To make nutritious foods more affordable and accessible in low-income communities, which are disproportionately affected by food deserts, Brussels should offer funding, legislative and technical support to scale up innovative local initiatives, such as guaranteeing that every child in the EU has access to at least one healthy meal per day in school – an ambition that Spain’s EU Council Presidency would like to see turned into a European directive. Switzerland’s ‘sharing economy’ community pantries invention as well as France and Belgium’s food ‘social security’ trial schemes offer similarly promising possibilities.

In terms of infrastructure, the EU could provide collaborate with local authorities to develop capacities in more inclusive urban planning solutions, namely to expand access to sporting facilities and green space within more deprived areas.

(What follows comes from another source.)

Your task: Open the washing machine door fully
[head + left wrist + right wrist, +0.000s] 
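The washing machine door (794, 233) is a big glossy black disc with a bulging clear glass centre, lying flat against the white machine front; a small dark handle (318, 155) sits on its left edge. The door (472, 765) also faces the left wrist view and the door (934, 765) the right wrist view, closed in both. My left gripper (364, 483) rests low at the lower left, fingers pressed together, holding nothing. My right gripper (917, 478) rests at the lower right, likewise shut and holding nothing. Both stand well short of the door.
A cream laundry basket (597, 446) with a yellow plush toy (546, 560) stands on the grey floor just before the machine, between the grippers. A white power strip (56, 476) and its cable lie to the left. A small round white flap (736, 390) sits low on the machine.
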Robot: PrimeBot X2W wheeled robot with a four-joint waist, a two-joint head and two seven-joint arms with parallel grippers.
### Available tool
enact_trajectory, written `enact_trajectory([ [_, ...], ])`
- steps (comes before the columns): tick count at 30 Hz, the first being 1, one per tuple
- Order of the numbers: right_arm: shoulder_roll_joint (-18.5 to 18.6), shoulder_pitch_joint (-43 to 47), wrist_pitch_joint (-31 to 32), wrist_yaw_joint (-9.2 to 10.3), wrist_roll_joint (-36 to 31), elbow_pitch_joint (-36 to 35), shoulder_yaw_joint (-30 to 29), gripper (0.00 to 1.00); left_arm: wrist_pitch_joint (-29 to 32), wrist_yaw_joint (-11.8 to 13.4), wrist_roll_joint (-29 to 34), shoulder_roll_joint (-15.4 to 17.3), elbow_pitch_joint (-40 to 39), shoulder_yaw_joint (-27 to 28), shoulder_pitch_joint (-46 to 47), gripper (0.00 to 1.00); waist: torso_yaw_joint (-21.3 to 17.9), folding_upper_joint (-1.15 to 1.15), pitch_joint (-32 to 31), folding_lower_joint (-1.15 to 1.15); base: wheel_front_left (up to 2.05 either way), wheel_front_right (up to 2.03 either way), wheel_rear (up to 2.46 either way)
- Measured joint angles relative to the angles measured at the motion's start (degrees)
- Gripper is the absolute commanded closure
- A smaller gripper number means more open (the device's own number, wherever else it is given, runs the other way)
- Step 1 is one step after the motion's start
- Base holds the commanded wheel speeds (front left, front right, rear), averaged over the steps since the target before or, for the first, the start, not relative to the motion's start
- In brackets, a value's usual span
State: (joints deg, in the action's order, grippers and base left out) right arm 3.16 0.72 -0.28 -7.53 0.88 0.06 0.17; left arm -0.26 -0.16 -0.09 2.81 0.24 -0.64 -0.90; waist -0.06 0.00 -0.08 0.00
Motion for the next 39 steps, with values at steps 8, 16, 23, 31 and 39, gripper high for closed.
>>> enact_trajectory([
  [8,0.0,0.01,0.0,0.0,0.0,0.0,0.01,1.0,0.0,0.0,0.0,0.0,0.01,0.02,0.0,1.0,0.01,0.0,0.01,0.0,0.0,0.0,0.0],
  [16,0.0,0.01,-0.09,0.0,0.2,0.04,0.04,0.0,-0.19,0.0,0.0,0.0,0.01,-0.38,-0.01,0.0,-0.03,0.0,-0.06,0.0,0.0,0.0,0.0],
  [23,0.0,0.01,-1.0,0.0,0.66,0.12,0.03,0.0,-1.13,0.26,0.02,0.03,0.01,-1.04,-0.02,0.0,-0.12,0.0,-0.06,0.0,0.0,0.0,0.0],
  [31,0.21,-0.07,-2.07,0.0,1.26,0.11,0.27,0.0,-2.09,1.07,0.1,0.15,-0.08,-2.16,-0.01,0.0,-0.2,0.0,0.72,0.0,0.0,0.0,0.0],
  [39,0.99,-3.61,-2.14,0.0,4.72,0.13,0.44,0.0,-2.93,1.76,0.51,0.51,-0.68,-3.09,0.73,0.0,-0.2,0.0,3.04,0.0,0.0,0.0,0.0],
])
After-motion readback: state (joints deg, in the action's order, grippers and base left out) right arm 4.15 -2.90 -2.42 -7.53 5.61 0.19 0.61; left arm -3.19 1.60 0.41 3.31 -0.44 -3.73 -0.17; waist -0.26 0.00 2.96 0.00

Finally, as Spanish Presidency’s High Commissioner against Child Poverty Ernesto Gasco has rightly advocated, Brussels should target more funding to promote physical activity for young people, citing projects backed by Madrid.

By trading its disconnected approach with a firmly localised, place-based model of tackling poverty, social exclusion and income-based health gaps, the EU would send a strong signal to its citizens ahead of next year’s elections and beyond. With many Europeans still reeling from the pandemic and cost-of-living crisis while the obesity epidemic gathers pace, Brussels must ensure that it heeds the call in time.